REQUIRED WORK:
Where the records appear below, transcribe them exactly, leaving none out.

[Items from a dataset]
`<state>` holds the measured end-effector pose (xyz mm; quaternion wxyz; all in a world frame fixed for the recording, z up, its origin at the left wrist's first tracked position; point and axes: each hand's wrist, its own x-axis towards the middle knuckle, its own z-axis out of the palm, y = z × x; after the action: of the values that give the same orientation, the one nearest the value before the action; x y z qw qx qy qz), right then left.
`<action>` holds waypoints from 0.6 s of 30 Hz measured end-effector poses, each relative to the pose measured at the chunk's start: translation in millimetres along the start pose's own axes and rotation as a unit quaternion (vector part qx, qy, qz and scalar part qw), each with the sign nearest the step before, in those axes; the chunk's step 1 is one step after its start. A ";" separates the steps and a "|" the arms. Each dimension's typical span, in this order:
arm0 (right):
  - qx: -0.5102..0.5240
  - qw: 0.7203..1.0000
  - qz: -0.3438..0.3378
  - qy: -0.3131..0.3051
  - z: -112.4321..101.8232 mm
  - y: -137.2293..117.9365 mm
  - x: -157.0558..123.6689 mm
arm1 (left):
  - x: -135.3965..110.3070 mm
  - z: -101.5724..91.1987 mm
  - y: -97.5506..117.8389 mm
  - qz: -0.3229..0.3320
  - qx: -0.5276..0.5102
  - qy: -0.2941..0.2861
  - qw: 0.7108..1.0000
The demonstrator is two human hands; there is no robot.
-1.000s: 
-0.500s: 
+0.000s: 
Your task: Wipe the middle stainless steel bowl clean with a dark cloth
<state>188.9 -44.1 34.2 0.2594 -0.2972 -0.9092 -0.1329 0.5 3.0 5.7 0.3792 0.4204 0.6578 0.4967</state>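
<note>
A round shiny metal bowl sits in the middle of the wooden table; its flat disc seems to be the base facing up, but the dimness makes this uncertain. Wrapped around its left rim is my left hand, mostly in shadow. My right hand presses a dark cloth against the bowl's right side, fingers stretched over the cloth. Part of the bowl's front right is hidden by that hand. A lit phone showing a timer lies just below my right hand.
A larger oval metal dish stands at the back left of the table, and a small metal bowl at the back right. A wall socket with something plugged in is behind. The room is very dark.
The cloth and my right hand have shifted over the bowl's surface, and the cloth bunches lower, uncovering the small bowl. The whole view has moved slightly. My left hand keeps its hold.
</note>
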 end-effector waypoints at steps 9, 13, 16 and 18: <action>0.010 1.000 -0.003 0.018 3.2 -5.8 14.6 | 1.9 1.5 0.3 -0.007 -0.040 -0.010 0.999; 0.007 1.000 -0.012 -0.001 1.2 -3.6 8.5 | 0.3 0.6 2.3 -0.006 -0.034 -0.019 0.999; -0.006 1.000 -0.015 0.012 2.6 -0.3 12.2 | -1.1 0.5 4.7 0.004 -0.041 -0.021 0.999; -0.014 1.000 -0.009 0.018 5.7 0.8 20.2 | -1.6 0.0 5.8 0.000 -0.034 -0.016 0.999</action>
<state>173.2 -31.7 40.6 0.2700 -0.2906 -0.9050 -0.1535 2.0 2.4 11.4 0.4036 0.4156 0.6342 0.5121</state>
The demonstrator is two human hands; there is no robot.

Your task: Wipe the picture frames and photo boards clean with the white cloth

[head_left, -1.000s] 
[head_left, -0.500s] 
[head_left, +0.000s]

SOLUTION TO THE EXERCISE:
`<state>` holds the measured end-effector pose (xyz mm; quaternion wxyz; all in a world frame fixed for the recording, z up, its origin at the left wrist's first tracked position; point and axes: each hand's wrist, its own x-axis towards the middle knuckle, its own z-axis out of the palm, y = z × x; after the action: of the values that give the same orientation, the one nearest the value before the action; x y z qw qx qy qz), right then left.
`<action>` holds waypoints from 0.6 s of 30 Hz measured end-effector poses, each relative to the pose measured at the chunk's start: translation in millimetres along the start pose's own axes and rotation as a unit quaternion (vector part qx, qy, qz and scalar part qw), each with the sign nearest the step before, in those axes; the chunk's step 1 is one step after its start. A ";" separates the steps and a "|" the arms. Each dimension's typical span, in this order:
arm0 (right):
  - qx: -0.5102..0.5240
  - qw: 0.7203..1.0000
  - qz: -0.3438..0.3378
  - qy: -0.3131..0.3051
  - z: -112.4321..101.8232 mm
  - y: -137.2293..117.9365 mm
  - x: -157.0558..123.6689 mm
arm1 (left):
  - x: -135.3965..110.3070 mm
  - z: -101.5724..91.1987 mm
  - y: -97.5506..117.8389 mm
  - qz: -0.3229..0.3320
  - qx: -0.5276..0.5102
  - qy: -0.2941..0.2861
  - qw: 0.7108..1.0000
The demonstrator is two human hands; there is no robot.
-1.000s: 
-0.500s: 
+0.000s: 
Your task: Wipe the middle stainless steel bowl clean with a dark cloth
<state>188.9 -44.1 34.2 0.2594 -0.2972 -0.9092 -0.1329 0.5 3.0 5.7 0.3792 0.4204 0.6578 0.4967</state>
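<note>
A round shiny metal bowl sits in the middle of the wooden table; its flat disc seems to be the base facing up, but the dimness makes this uncertain. Wrapped around its left rim is my left hand, mostly in shadow. My right hand presses a dark cloth against the bowl's right side, fingers stretched over the cloth. Part of the bowl's front right is hidden by that hand. A lit phone showing a timer lies just below my right hand.
A larger oval metal dish stands at the back left of the table, and a small metal bowl at the back right. A wall socket with something plugged in is behind. The room is very dark.
The cloth and my right hand have shifted over the bowl's surface, and the cloth bunches lower, uncovering the small bowl. The whole view has moved slightly. My left hand keeps its hold.
</note>
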 end-effector waypoints at steps 9, 13, 16 and 18: <action>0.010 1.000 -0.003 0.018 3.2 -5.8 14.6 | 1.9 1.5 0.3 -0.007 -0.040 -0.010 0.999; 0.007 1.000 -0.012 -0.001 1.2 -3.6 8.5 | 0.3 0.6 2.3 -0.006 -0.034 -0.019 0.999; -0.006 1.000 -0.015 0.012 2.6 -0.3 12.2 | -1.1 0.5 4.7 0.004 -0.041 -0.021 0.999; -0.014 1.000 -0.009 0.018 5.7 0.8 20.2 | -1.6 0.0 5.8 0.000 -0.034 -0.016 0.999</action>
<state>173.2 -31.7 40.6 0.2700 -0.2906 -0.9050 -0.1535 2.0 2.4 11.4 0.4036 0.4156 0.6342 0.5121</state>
The demonstrator is two human hands; there is no robot.

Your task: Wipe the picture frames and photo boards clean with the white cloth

[head_left, -1.000s] 
[head_left, -0.500s] 
[head_left, +0.000s]

For this exercise, nothing further remains.